Reproduce exactly, and only, the lines of the material below running from the line bearing "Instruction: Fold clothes" through the line bearing "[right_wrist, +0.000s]". Leave any pictures out.

*** Data provided ***

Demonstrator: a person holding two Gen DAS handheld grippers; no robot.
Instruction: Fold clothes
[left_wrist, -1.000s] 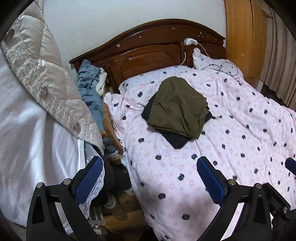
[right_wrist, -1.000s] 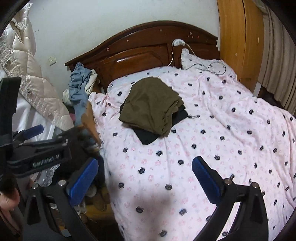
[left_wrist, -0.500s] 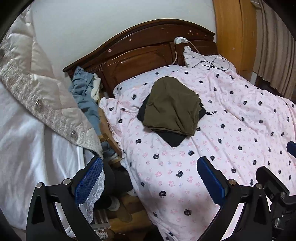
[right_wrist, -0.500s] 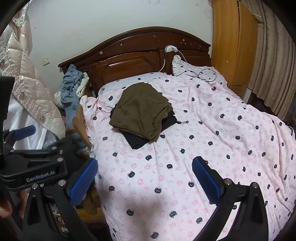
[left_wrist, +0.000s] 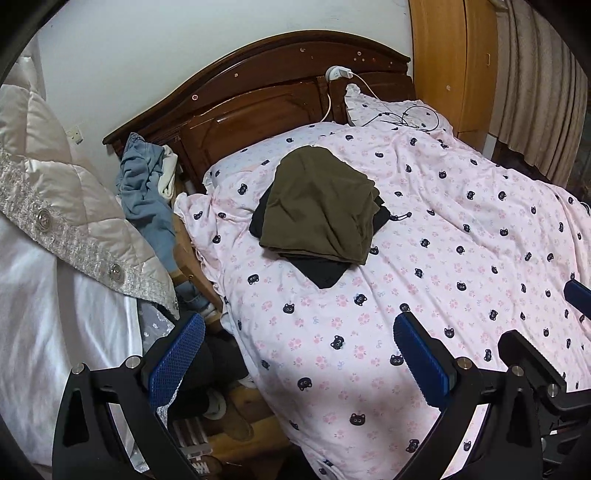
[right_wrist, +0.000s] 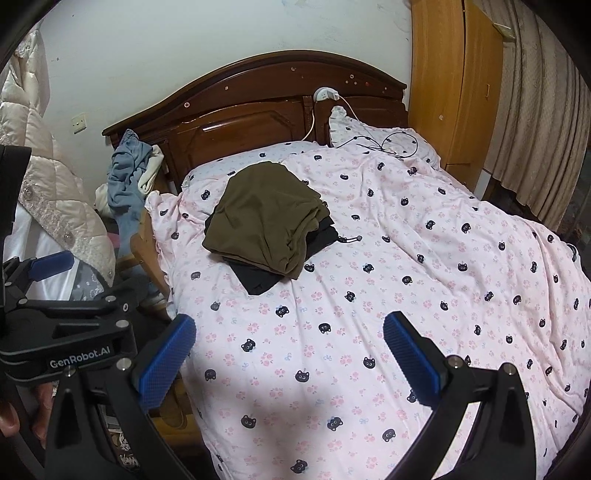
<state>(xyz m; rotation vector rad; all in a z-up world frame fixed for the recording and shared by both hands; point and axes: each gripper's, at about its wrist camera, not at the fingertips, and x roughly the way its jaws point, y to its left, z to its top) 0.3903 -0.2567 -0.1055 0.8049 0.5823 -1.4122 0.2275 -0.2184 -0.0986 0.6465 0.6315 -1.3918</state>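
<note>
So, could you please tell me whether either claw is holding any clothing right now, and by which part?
Nothing is held. The left claw and right claw are both open above the duvet, apart from the olive garment.

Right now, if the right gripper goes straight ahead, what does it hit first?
Most likely the pink cat-print duvet: the open right gripper points down at bare bedding. The folded olive garment lies farther on and slightly left, though depth is uncertain.

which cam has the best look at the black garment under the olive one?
Right wrist: the black garment shows its corner, right edge and drawstring beneath the olive garment. Left wrist shows its corner and edges too, less clearly.
</note>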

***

• Exercise response:
Instruction: Fold clothes
[left_wrist, -1.000s] 
[right_wrist, -1.000s] 
[left_wrist, -0.500s] 
[right_wrist, -0.500s] 
[left_wrist, +0.000s] 
[right_wrist, +0.000s] 

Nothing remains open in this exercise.